The ATF Denver Field Division covers Colorado, Wyoming, Utah and Montana. Special agents work on cases related alcohol, tobacco, firearms and explosives, with firearms being the “bread and butter; it’s more than 90 percent of what ATF works on,” Meiman explained.

Meiman also said that in addition to firearm investigation as 90 percent of ATF’s work, cases of arson and explosives almost make up the last 10 percent and the rest are alcohol and tobacco cases.

“Almost everybody comes out and immediately start working firearms cases. ATF’s primary focus right now is removing what we call ‘serial shooters’ from the street. Those are the people going out and pulling the triggers repeatedly. So it’s a very exciting time to be in ATF,” she said.

ATF agents go after street gangs, motorcycle gangs involved in criminal enterprise activities, and interrupt firearm and explosives trafficking among other things to ensure these dangerous weapons do not end up in the wrong hands.

Mora provided insight at the informational meeting into the life of an agent and described it as not being all “fun and games.”

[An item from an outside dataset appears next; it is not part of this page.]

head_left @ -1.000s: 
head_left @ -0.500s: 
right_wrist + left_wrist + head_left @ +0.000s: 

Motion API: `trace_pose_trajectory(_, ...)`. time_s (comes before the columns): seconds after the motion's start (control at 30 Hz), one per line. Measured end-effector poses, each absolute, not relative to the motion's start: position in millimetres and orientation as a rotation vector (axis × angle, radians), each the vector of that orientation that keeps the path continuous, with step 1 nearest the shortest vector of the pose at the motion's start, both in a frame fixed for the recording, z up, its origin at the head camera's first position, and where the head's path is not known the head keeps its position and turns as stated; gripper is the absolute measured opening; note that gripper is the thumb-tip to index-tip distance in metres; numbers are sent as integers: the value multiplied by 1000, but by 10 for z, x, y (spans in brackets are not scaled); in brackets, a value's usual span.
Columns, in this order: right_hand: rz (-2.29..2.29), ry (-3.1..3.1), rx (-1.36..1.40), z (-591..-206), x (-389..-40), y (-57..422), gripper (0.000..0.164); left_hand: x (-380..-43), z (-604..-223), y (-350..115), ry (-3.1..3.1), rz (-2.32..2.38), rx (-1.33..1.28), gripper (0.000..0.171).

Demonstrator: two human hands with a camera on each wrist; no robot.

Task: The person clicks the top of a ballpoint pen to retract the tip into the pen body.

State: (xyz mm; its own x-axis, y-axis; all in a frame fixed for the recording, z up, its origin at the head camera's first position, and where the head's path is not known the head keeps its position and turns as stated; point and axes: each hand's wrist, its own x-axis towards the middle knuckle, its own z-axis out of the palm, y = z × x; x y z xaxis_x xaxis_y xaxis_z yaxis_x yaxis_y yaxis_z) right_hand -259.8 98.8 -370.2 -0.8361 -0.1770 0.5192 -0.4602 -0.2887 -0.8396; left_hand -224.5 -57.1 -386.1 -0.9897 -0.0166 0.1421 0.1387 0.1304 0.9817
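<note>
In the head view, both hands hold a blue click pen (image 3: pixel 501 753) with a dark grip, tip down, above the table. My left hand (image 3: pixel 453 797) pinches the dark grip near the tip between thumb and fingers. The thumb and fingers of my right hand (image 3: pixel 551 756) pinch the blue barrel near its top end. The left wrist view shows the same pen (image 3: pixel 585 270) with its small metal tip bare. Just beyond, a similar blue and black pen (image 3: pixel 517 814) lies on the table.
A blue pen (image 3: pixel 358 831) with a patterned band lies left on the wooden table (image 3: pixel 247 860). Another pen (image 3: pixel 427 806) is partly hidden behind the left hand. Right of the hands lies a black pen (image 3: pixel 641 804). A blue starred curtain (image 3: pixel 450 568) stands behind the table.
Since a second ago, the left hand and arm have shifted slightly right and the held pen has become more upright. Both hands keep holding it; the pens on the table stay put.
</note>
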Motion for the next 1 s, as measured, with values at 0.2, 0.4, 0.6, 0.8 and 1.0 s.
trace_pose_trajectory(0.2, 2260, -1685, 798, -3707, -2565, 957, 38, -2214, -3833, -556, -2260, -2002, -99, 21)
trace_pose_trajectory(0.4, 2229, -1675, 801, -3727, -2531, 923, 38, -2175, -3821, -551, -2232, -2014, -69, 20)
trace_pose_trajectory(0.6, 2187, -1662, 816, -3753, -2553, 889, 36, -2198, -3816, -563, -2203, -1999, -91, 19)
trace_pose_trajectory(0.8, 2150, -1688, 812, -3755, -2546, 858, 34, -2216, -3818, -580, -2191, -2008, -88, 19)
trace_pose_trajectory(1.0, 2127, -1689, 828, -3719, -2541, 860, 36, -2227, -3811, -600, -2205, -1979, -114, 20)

“There are times you’re working seven days straight on a major, major case and it doesn’t make a difference if it’s Christmas, the holidays, mom’s home, mom came in, grandma’s here or somebody’s birthday, it doesn’t matter. When the bell, rings, the bell rings,” he said.

However, there is monetary compensation for being on-call all the time; every pay period agents receive an additional 25 percent of their salary.

In addition to being certified in explosives technology, Mora is also a canine handler 24/7 who works with and takes care of an explosives detector canine named Randi. He said working with a canine is “by far one of the best positions to be in in any federal law enforcement agency.”

ATF special agent positions are not listed online and to apply a resume must be sent directly to Meiman at Denver.recruitment@atf.gov. To apply to be a special agent, the prospective employee must be within nine months of graduating college with a bachelor’s degree.

“The minimum qualifications are to have a bachelor’s degree in any field. Doesn’t matter. Basket weaving? We’re happy,” Meiman said.

She said she hopes the students who attended the information session learned more about the careers and opportunities ATF offers as well as the agency as a whole.

“It’s challenging, not just for you as an individual, but also your family members and whoever you’re with, so that’s something to think about too. If you want to do this, and it’s what you have a passion for, it is not just you. It is also everybody else who comes along with you as well, so just remember that,” Mora said.

The ATF Denver Field Division does occasionally offer internships; those interested should contact Meiman at least six months in advance so an extensive background check can be performed and completed. The position is unpaid but offers flexible hours.